Light almost blinding him, Gendlebleth answered toward the voice of Darwith, “I am. Just more nightmares.”

He next heard the voice of his friend and sister, “Do you need water, brother?”

“No Antagnous, I wasn’t sleeping for that long. He still walks?”

“Sometimes he leads us in circles for days, though lately he’s been heading at daybreak toward the sun, and has kept it in relation to him as he walks so that his course is fairly due East. I think it has been almost thirty risings and settings of the sun now that we’ve been following him.”

“If Our Creator does not send my sleeping visions to mock me, then it is my mind that rightfully will not stop hating itself that has kept my body unable even to stand by virtue of its own capabilities. That I can not move myself is worthy of my crime, I should be left and no longer made to be a burden of by the lot of you carrying my body around as though I am a baby without muscle mass to raise myself to my own feet. Let me lie here until I can forgive myself enough to regain the ability to crawl, and I will find you some centuries later when I am worthy of groveling in the shadows of you who would still make of me a companion on this journey at which I seem not able to step in the right direction by virtue of some flaw in my nature.”

“Certainly if you wish to annoy us further with such talk,” responded Antagnous, “I’ll be perfectly happy to stitch your lips together so that we can be spared your vain tongue waggings further. But, we all knew the boys fate was near as good as sealed when his mother and father agreed together to call him an offering to the wind by name. I hope none of us, including you, are at least stupid enough to doubt the Absolute Will of The Lord Our In-Transmutable Law which every rock or conscious will must obey.

“This may be more painful a lesson than you’ve been able to bear on your own thus far, but, this is all these events are are a lesson to us all, and you will know this lesson better than all for which you and the rest of us are blessed by same law that damned the second one to the fate we all find so distasteful. Give it a few more days and you’ll be able to stand well enough without vomiting immediately, and wherever you may find yourself inclined to fall, we will be ready to catch you.”

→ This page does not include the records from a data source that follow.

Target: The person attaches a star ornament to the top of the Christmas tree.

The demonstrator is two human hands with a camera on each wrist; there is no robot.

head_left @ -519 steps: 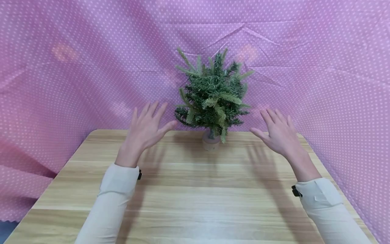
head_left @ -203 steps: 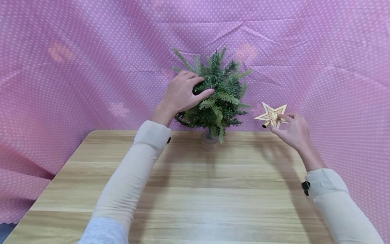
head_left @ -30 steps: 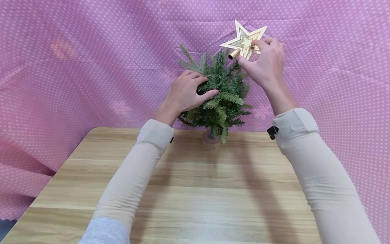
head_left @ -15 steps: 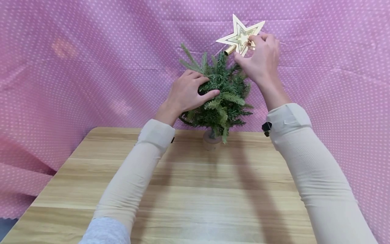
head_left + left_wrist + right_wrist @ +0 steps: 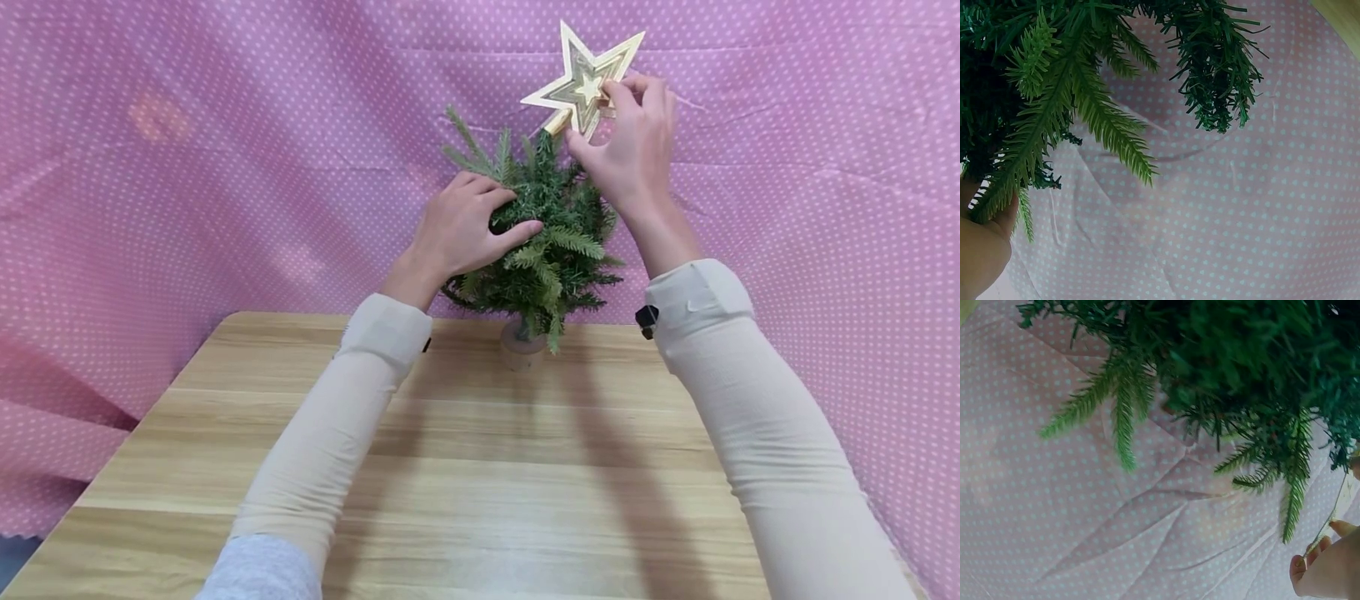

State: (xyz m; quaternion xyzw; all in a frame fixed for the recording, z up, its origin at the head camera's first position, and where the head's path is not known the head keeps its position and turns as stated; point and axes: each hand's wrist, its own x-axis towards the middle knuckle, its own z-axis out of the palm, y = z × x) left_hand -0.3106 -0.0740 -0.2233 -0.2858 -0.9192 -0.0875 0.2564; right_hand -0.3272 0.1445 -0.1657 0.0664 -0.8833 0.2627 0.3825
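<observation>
A small artificial Christmas tree (image 5: 570,267) stands upright near the table's back edge. My left hand (image 5: 459,227) grips its upper left side, thumb in front and fingers partly hidden among the needles. In the left wrist view that hand (image 5: 985,250) shows at the lower left, around a light green sprig. Above the treetop, my right hand (image 5: 639,150) pinches a gold star tree topper (image 5: 588,87) by its right side. The star leans, and its short tube (image 5: 557,122) meets the top tip of the tree; the tube's mouth is hidden. In the right wrist view only the star's thin edge shows.
The tree's pale round base (image 5: 521,357) rests on a light wooden table (image 5: 480,500). Pink cloth with white dots (image 5: 225,192) hangs close behind the tree and along both sides. A black device (image 5: 647,322) sits at my right cuff.
The right hand, which held the star out to the right earlier, has brought it up and left; over the last second its tube came onto the treetop. The left hand keeps its place.
</observation>
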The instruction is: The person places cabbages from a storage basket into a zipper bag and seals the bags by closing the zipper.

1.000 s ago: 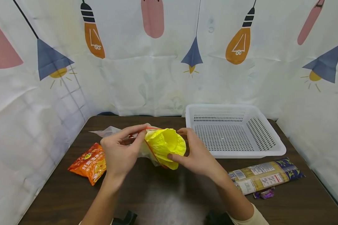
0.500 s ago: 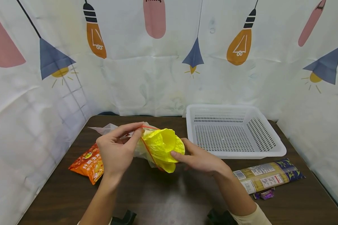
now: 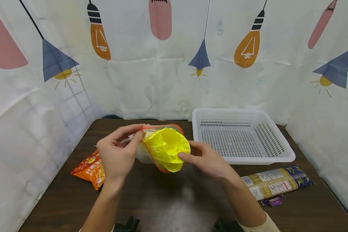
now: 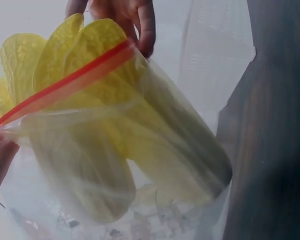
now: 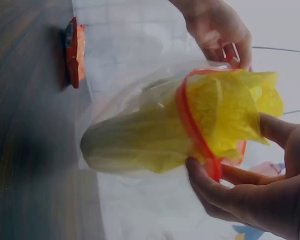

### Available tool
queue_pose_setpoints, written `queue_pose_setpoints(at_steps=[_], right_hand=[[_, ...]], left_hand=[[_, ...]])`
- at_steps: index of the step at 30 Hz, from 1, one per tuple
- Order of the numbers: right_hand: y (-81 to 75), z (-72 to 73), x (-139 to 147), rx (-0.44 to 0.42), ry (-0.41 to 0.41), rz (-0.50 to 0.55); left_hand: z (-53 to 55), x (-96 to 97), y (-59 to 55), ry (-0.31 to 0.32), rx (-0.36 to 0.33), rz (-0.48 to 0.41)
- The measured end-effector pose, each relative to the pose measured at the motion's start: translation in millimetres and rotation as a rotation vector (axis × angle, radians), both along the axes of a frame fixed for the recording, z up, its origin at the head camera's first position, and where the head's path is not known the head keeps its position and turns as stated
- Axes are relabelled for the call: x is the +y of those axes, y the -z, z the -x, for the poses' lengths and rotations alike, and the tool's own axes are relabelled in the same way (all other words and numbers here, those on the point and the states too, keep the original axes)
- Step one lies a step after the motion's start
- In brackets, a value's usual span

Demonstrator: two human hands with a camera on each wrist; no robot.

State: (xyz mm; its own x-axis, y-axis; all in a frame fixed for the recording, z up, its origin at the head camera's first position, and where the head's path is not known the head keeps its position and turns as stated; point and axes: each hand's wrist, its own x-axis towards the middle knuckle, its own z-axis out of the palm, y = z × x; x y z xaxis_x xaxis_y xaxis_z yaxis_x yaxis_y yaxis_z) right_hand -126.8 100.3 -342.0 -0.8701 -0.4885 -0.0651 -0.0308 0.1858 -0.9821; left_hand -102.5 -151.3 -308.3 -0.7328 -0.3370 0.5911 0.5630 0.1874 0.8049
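At the bottom edge of the head view, we have a cream sleeve (image 3: 259, 223) on the right arm, plus black objects (image 3: 127, 224), cut off; can't tell what they are. Above the dark table (image 3: 174, 206), we note both hands busy on one item. Left hand (image 3: 116, 153): thumb and fingers clamped on the mouth of a clear bag (image 3: 143, 154), at its red strip (image 4: 70, 83). Right hand (image 3: 210, 162): clamped on a yellow leafy bundle (image 3: 165, 146), thumb on its front, other fingers round behind. We log the bundle as partly inside the bag, leafy end out of the mouth toward the right hand, darker end within. On the table we mark purple sweets (image 3: 275, 201) at right, just beside a long pack (image 3: 278, 183) with white labels. Orange packet (image 3: 90, 170) lies left, partly behind the left wrist. Farther back, right: white perforated basket (image 3: 249, 159). Behind everything, we see a pale curtain (image 3: 165, 90) printed with lamps and bulbs.
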Motion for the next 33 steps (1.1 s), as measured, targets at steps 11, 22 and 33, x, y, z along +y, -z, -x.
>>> queue_pose_setpoints(at_steps=[11, 22, 33], right_hand=[[-14.7, -12.0, 4, 0.138, 0.196, 0.131], [-18.3, -12.0, 11, 0.328, 0.234, 0.279], [-14.6, -7.6, 10, 0.316, 0.325, 0.348]], left_hand=[[-2.1, 3.4, -1.0, 0.004, -0.011, 0.061], [-3.0, -8.2, -3.3, -0.086, -0.019, 0.074], [-5.6, -8.1, -5.3, -0.173, 0.003, 0.1]])
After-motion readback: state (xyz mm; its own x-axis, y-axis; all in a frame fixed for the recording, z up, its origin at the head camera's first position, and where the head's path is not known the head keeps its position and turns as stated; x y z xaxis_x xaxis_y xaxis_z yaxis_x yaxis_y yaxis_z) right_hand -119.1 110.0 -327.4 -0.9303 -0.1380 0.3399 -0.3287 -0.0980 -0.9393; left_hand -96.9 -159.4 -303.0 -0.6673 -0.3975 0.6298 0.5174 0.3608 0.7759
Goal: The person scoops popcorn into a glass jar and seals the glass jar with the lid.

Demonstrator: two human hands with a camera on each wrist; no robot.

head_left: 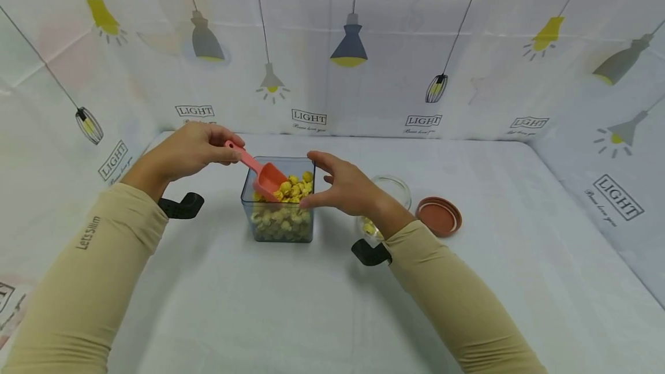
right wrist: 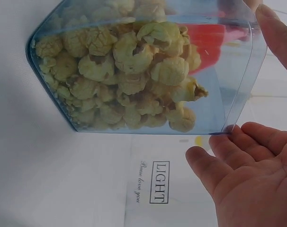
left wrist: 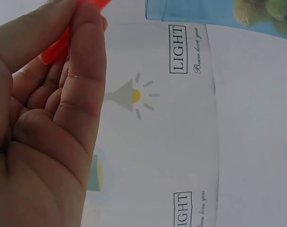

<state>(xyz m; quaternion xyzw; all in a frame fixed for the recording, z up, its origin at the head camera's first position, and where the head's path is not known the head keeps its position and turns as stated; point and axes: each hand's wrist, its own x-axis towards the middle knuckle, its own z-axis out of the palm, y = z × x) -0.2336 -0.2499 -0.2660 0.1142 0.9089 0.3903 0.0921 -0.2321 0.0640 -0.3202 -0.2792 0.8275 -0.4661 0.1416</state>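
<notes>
My left hand [head_left: 194, 152] pinches the handle of a pink scoop [head_left: 270, 180] between thumb and fingers. The scoop's bowl is tilted down into a clear bluish square container [head_left: 282, 219] and rests among yellow popcorn [head_left: 293, 189]. My right hand [head_left: 348, 186] spans the container's right side, thumb by the near rim and the other fingers by the far corner. In the right wrist view its fingers [right wrist: 207, 163] are spread and fairly straight, and firm contact is hard to judge. A glass jar [head_left: 397, 189], partly behind the right wrist, has some popcorn inside.
A round reddish-brown lid [head_left: 439, 216] lies on the white table [head_left: 291, 305] to the right of the jar. White cloth [head_left: 306, 85] printed with lamps hangs behind and at both sides. Black wrist mounts [head_left: 182, 205] stick out from both sleeves.
</notes>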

“It’s divine mercy for the moment feels like spite to me. Though, if truly I am able to help them where otherwise I’d not have been, however many eternities declare me worthy to return to myself, I will recall the blessing then of my own self-damnation this day. Thank you and you all for carrying me forward when I could not carry myself, for the enormity of my potential’s smallest part was too much for me to bear.”